--- Work instructions ---
Below are the records; copy each line in them that holds the word "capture".

--- Data provided ---

---+---

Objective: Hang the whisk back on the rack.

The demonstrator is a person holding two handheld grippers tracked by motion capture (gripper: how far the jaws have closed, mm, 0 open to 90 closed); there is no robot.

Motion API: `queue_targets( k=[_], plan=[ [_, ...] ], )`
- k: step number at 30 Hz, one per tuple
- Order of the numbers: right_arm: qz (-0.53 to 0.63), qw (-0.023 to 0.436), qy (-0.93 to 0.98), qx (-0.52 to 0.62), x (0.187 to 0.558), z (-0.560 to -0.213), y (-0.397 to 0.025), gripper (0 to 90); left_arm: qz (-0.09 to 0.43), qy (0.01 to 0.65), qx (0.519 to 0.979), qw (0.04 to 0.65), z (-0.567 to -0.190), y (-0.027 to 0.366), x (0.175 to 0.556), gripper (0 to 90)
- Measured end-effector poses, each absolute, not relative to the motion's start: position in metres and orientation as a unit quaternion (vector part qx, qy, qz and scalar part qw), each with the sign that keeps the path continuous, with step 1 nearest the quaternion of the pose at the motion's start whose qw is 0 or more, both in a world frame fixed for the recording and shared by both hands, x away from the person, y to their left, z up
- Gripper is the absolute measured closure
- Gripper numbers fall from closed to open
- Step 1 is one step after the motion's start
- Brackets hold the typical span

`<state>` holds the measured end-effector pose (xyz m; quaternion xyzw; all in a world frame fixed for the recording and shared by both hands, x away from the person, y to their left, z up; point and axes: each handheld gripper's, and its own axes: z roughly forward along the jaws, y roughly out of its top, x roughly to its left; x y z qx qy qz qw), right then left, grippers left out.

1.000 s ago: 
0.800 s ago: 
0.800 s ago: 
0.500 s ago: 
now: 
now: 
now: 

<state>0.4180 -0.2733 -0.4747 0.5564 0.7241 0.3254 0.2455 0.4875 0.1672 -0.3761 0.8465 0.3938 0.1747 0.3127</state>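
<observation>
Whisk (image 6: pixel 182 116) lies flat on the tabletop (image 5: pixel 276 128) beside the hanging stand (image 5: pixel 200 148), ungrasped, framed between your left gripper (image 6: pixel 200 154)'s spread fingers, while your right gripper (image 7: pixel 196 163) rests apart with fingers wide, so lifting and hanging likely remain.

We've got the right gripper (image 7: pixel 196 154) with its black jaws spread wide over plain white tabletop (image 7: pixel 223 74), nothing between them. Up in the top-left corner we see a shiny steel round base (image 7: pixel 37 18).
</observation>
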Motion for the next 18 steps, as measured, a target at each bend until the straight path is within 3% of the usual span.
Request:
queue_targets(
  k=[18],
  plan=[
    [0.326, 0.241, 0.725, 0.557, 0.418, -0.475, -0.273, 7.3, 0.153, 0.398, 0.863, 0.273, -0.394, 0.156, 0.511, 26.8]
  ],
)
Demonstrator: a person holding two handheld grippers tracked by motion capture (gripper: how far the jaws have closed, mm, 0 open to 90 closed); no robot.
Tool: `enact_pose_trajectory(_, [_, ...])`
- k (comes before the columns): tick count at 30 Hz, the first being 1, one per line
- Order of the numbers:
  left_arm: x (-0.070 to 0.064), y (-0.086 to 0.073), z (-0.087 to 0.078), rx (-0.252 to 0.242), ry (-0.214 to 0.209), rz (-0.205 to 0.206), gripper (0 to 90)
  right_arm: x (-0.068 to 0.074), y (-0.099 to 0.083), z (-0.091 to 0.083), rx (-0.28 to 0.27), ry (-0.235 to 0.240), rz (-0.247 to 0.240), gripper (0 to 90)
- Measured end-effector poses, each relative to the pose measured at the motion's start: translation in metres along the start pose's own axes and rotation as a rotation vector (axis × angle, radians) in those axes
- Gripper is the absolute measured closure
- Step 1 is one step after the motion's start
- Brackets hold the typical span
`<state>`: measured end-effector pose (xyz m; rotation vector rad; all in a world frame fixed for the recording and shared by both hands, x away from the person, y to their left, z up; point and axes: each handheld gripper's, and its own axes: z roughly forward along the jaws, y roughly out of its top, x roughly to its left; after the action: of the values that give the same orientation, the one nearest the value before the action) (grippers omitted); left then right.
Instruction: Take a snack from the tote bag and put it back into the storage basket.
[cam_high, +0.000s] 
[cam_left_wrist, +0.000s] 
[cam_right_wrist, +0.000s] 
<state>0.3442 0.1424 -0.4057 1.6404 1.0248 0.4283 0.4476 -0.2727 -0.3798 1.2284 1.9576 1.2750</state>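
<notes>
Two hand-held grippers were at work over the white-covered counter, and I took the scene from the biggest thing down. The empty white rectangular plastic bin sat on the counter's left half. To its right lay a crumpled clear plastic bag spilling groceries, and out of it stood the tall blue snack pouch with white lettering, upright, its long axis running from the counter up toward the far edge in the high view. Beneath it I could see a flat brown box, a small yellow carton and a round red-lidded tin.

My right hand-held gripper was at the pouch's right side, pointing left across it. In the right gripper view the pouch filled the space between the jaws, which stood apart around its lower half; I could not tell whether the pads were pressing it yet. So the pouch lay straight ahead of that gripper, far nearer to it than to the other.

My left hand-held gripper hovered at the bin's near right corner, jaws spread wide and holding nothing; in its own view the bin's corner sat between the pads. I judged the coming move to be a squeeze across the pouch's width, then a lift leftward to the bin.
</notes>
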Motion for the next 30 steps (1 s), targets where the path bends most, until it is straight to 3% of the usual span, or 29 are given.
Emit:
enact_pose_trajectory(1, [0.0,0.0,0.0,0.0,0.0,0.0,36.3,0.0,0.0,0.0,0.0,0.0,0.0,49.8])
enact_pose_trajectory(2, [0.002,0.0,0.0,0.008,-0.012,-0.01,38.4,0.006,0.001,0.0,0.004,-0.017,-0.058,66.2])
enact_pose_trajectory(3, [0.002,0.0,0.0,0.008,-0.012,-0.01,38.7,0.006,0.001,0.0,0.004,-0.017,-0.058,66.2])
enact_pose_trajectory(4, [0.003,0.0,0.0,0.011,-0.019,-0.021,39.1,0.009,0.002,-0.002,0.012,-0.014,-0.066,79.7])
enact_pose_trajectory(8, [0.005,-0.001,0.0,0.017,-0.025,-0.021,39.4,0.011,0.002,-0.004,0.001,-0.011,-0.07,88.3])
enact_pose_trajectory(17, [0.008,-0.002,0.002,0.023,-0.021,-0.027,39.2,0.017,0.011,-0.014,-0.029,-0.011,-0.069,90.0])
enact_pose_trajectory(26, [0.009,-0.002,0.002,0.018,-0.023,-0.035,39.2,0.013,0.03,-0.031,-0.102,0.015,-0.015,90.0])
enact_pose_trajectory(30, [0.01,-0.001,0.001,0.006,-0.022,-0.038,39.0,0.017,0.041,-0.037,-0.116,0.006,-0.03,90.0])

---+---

--- Answer to the problem ---
The demonstrator is a person holding two handheld grippers tracked by motion capture (gripper: how far the jaws have closed, mm, 0 open to 90 closed); there is no robot.
Demonstrator: a person holding two handheld grippers tracked by motion capture (gripper: how far the jaws have closed, mm, 0 open to 90 closed); no robot.

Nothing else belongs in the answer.